Rich Amiri: "One Call" ist immer noch einer der erfolgreichsten Rage-Songs aller Zeiten, nur hat Rich Amiri dem Genre schnell gezeigt, dass er nicht weit über den Carti-Klon-Status hinausreichen wird.

Lay Bankz: Gleich zweimal hat diese Frau TikTok-Buzzwords in populäre Sounds umgemünzt. Leider haben weder "Ick" noch "Tell Your Boyfriend" groß musikalische Höchstleistungen in Aussicht gestellt.

Kennt-absolut-keiner (-1 Punkt)

Scarlip: Sorry, Dani, ich weiß, du magst die. Die kann auch ohne Frage rappen. Aber Stand jetzt wirkt sie wie ein Nostalgiker-Kleinod ohne die geringste kommerzielle Traction.

Hunxho: Die Leute haben so hart versucht, diesen Typen passieren zu lassen.
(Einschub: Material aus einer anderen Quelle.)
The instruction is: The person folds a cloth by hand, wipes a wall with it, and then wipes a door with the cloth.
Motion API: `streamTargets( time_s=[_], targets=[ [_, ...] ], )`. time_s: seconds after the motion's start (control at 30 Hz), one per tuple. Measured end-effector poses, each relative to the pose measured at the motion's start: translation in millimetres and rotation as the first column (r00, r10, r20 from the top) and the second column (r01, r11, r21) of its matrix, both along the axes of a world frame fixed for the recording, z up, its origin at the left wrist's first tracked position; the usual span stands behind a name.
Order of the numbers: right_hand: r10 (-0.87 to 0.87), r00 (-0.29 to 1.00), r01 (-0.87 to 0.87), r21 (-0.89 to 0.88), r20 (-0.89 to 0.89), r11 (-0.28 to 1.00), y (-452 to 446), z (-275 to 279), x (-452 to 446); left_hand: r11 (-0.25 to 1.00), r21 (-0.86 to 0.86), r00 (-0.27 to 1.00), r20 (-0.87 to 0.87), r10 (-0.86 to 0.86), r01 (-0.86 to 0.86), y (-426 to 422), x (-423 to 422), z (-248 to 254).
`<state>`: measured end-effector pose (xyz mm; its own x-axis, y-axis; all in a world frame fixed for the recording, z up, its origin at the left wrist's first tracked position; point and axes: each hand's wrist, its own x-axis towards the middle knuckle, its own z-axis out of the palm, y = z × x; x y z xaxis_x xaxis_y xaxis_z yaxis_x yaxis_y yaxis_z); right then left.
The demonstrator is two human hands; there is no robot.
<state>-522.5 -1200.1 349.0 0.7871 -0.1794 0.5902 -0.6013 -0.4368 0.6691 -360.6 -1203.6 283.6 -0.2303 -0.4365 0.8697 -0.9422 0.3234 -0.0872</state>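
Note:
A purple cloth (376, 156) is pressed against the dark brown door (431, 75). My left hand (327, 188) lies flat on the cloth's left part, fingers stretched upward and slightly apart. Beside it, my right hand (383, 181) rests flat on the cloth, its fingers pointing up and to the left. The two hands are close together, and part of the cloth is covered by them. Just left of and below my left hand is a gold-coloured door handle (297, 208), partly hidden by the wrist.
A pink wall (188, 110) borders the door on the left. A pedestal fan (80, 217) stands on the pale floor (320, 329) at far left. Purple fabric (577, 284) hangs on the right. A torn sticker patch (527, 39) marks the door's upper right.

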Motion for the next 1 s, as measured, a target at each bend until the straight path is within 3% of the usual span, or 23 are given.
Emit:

Er war sogar auf einem Kitschkrieg-Album drauf. Aber trotz allen Pushes war wirklich niemand so dringend an einem vierten Migo in Zeiten interessiert, in denen die ersten drei schon nicht mehr ziehen.

Maiya The Don: Ja, sie hatte einen sehr soliden Track mit sehr coolem Sample in "Telfy". Irgendwie kam danach aber gar nichts mehr, und wir können jetzt nicht One-Hit-Wonder-Level für jeden ausrufen, der mal einen semibuzzy Song hatte, ja?

Skilla Baby: Same here. Wenn Jack Harlows "I got love in Detroit like Skilla Baby" essentiell der Peak deiner Karriere ist, dann machst du etwas falsch. Ich werde Leute jetzt nicht ins One-Hit-Tier heben, weil sie irgendwann fast einen Hit hatten.